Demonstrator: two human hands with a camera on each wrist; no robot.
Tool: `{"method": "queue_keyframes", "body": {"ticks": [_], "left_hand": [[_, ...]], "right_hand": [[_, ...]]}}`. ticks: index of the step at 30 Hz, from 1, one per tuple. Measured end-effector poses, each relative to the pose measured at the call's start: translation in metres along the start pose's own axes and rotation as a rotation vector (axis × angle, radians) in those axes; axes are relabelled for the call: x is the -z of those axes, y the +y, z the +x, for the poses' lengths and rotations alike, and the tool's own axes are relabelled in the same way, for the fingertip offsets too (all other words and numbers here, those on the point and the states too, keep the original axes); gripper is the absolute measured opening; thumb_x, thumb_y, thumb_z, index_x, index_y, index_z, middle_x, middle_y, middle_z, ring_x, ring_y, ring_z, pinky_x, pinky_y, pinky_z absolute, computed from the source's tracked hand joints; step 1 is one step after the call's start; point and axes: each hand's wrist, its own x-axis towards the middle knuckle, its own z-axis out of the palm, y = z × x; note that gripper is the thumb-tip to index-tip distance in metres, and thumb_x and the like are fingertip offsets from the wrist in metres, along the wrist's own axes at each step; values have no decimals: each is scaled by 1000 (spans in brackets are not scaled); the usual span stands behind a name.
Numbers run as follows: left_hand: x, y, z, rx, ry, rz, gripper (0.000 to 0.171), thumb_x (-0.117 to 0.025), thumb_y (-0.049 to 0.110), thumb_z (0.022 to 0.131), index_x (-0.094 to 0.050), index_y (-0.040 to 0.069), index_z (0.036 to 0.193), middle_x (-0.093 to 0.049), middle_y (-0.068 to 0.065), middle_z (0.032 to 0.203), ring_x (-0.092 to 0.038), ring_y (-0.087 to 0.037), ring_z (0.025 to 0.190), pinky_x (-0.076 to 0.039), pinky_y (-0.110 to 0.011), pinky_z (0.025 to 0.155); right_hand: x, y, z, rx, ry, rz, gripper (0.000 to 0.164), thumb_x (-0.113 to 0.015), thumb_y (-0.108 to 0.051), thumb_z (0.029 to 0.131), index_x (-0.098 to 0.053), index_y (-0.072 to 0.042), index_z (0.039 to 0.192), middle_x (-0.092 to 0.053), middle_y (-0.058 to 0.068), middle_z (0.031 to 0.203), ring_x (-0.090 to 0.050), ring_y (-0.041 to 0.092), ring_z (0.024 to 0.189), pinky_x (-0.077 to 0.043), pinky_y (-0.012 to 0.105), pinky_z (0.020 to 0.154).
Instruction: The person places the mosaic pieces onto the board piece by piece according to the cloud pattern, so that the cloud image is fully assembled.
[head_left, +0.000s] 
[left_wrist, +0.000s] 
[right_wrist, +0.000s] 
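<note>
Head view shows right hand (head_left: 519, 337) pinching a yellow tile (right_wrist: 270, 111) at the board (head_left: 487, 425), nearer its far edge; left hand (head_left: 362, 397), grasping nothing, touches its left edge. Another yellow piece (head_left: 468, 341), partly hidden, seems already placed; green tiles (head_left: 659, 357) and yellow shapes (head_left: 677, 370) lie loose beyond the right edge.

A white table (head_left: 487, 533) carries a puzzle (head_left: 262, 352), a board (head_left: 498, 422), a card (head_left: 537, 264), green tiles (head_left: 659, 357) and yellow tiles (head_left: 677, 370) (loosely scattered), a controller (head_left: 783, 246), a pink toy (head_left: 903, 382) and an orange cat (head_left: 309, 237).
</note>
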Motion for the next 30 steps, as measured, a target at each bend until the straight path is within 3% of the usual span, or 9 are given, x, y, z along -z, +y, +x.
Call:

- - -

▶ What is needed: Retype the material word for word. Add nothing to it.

▶ Completed task:
Demonstrator: two human hands with a camera on each wrist; no robot.
Tool: `{"method": "queue_keyframes", "body": {"ticks": [_], "left_hand": [[_, ...]], "right_hand": [[_, ...]]}}`. ticks: index of the step at 30 Hz, from 1, one per tuple. Measured end-effector poses, each relative to the pose measured at the call's start: translation in metres along the start pose's own axes and rotation as a rotation vector (axis × angle, radians) in those axes; axes are relabelled for the call: x is the -z of those axes, y the +y, z the +x, for the poses' lengths and rotations alike, and the tool's own axes are relabelled in the same way, for the fingertip offsets too (all other words and numbers here, those on the point and the states too, keep the original axes); gripper is the absolute measured opening; thumb_x, thumb_y, thumb_z, index_x, index_y, index_z, middle_x, middle_y, middle_z, ring_x, ring_y, ring_z, pinky_x, pinky_y, pinky_z absolute, computed from the source's tracked hand joints; step 1 is one step after the call's start; point and axes: each hand's wrist, its own x-axis towards the middle knuckle, its own z-axis out of the palm, y = z × x; note that gripper is the thumb-tip to index-tip distance in metres, and thumb_x and the like are fingertip offsets from the wrist in metres, along the wrist's own axes at each step; values have no decimals: each is scaled by 1000 (spans in brackets are not scaled); the usual span stands behind a name.
Numbers run as follows: left_hand: x, y, z, rx, ry, rz, gripper (0.000 to 0.171), thumb_x (-0.117 to 0.025), thumb_y (-0.049 to 0.110), thumb_z (0.022 to 0.131), index_x (-0.094 to 0.050), index_y (-0.040 to 0.069), index_z (0.036 to 0.193), middle_x (-0.093 to 0.049), middle_y (-0.068 to 0.065), middle_z (0.032 to 0.203), ring_x (-0.092 to 0.038), ring_y (-0.087 to 0.037), ring_z (0.025 to 0.190), pinky_x (-0.076 to 0.039), pinky_y (-0.110 to 0.011), pinky_z (0.025 to 0.155); right_hand: x, y, z, rx, ry, rz, gripper (0.000 to 0.164), thumb_x (-0.113 to 0.015), thumb_y (-0.108 to 0.051), thumb_z (0.029 to 0.131), index_x (-0.098 to 0.053), index_y (-0.072 to 0.042), index_z (0.039 to 0.192), middle_x (-0.092 to 0.053), middle_y (-0.058 to 0.068), middle_z (0.031 to 0.203), ring_x (-0.090 to 0.050), ring_y (-0.041 to 0.092), ring_z (0.024 to 0.189), pinky_x (-0.077 to 0.043), pinky_y (-0.012 to 0.105), pinky_z (0.020 to 0.154).
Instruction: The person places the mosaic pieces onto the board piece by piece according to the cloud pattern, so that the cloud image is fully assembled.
[head_left, +0.000s] 
[left_wrist, +0.000s] 
[right_wrist, +0.000s] 
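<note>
Head view shows right hand (head_left: 519, 337) pinching a yellow tile (right_wrist: 270, 111) at the board (head_left: 487, 425), nearer its far edge; left hand (head_left: 362, 397), grasping nothing, touches its left edge. Another yellow piece (head_left: 468, 341), partly hidden, seems already placed; green tiles (head_left: 659, 357) and yellow shapes (head_left: 677, 370) lie loose beyond the right edge.

A white table (head_left: 487, 533) carries a puzzle (head_left: 262, 352), a board (head_left: 498, 422), a card (head_left: 537, 264), green tiles (head_left: 659, 357) and yellow tiles (head_left: 677, 370) (loosely scattered), a controller (head_left: 783, 246), a pink toy (head_left: 903, 382) and an orange cat (head_left: 309, 237).
</note>
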Motion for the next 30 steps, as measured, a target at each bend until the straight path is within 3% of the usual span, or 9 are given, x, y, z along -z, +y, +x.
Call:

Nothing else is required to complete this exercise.